The OP needs to distinguish between material defects and upgrades and providing a reasonable report for his clients while following the SOP.
You have not answered the question… you just listed what you call out, that does not help explain what “safe” is.
Again, I ask, what do you call those things that you do, the list you gave of, based on? how did you decide to call out GFCI? is this some sort of standard? someone gave you this list? someone taught you the list? NACHI list? what is it Where do I get this secret list that seems to vary from inspector to inspector Like Roy & Marc, they call out bitter boogers on the sill, go figure!
and why is AFCI not part of the list you call out?
So you have created your own list of what is unsafe (or as you call it, material defect) and what is not, based on your own opinion… fair enough as long as you admit it’s “my list”.
Here is New York SOP:
Section 197-5.3 Minimum Requirements
(b) Home inspectors shall report on those systems and components observed that, in the professional opinion of the home inspector, are deficient, not functioning properly and/or unsafe.

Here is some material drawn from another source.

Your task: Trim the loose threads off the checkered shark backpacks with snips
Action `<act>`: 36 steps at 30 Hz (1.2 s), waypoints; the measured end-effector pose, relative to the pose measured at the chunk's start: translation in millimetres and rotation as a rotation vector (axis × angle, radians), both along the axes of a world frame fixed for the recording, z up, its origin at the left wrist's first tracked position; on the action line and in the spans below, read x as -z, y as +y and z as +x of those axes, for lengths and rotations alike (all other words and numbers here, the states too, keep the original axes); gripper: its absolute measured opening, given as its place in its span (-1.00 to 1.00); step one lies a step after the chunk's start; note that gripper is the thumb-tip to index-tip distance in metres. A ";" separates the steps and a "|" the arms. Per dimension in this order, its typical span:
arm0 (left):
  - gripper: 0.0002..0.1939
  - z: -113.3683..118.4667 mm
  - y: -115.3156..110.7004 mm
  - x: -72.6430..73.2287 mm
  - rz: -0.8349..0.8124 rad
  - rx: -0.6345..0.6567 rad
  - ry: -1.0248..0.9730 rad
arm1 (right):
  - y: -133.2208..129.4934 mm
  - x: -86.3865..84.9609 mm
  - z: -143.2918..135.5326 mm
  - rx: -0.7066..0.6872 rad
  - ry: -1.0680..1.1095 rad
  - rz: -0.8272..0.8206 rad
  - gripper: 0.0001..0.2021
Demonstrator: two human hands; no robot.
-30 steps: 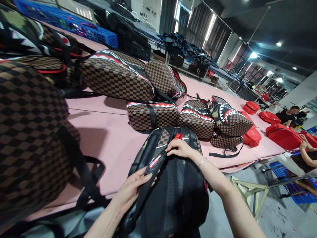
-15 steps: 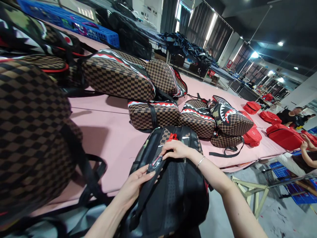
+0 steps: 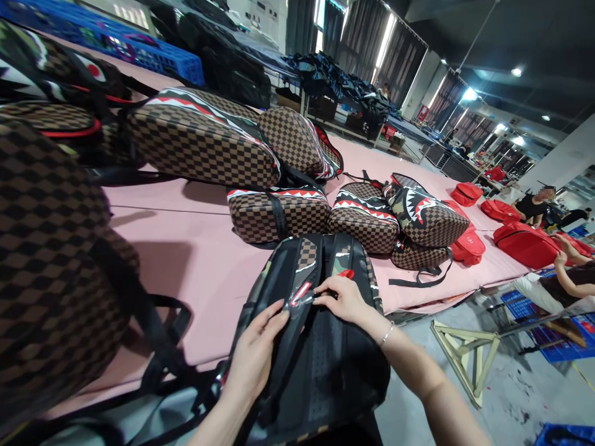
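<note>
A black backpack (image 3: 325, 371) with checkered and camouflage trim leans back-panel up against the table edge in front of me. On its left shoulder strap (image 3: 290, 337) a red-and-white badge (image 3: 300, 293) shows through shiny clear plastic film (image 3: 294, 304). My left hand (image 3: 260, 341) is closed, thumb and fingers pinching the strap at the lower end of the film. With bent, pinched fingers, my right hand (image 3: 343, 299) grips the film's other end, right of the badge. A red piece (image 3: 346, 273) pokes out behind my right hand; its kind is unclear.
Several checkered shark-mouth backpacks (image 3: 279, 214) lie on the pink table (image 3: 186, 223). A large checkered bag (image 3: 51, 266) stands close on the left. Red bags (image 3: 525, 244) and another person (image 3: 574, 279) are at the right. A pale triangular stand (image 3: 465, 356) is on the floor.
My right hand has moved right and slightly down along the strap, away from the left. The badge now shows more plainly, turned upward. The view has shifted a little.
</note>
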State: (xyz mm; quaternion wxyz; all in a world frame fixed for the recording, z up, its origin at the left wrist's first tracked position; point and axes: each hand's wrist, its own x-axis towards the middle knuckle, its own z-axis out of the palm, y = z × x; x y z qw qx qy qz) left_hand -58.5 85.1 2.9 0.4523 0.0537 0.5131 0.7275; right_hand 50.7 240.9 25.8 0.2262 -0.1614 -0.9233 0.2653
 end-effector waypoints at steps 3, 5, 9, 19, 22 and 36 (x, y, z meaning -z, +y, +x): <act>-0.37 2.6 1.3 3.1 -0.029 -0.042 0.020 | -16.6 5.6 15.2 0.165 0.019 -0.009 -0.87; -0.44 4.0 3.3 4.5 -0.053 -0.057 0.030 | -25.0 4.7 21.4 0.212 0.019 0.011 -0.86; -0.52 5.6 9.3 5.9 -0.095 -0.162 0.067 | -35.9 -3.7 24.0 0.234 -0.040 0.074 -0.86; -0.57 5.7 13.5 9.6 -0.072 -0.290 0.158 | -55.7 -7.0 17.2 0.291 -0.170 0.174 -0.83; -0.56 8.2 13.6 10.1 -0.046 -0.269 0.114 | -61.0 -5.0 16.0 0.320 -0.197 0.213 -0.83; -0.54 12.0 19.4 13.5 -0.064 -0.202 0.087 | -74.8 -13.0 13.4 0.431 -0.290 0.407 -0.85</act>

This is from your own state, Maryland:
- These standards of practice set forth in this chapter:
(b) Apply to a visual inspection of the readily accessible areas of the included items, components, and systems are performing their intended function or are determined to be significantly deficient.
- “Significantly deficient” means to be unsafe or not functioning as designed or intended.
Afternoon, Gordon. Hope this post finds you well.
I deal with miswired electrical issues at almost every home I inspect. I will list the defect/deficiency and remedy/ies. I report more than most inspectors I believe.
Think Paint with a wide brush. Use wide brush strokes when you can reporting. Saves time.
Common electrical system miswiring defects.
1: AFCI or lack thereof.
Missing AFCI protection.
Recommend: A licensed electrical contractor install AFCI protection on/for required lighting branch circuits.
Act on recommended referrals.
Missing GFCI protection.
Recommend: A licensed electrical contractor install GFCI receptacles above kitchen counters and where required.
Act on recommended referrals.
Limitations: Panel covers: Disconnect covers are not removed by the building inspector.
Circuit labels. The accuracy of the circuit index (labels) was not verified.
System ground. Quality of ground not determined.
I hope you get the idea.
Feel free to email or call if you do not.
As I said, "No state SOPs that I’m aware of use the word “safe.”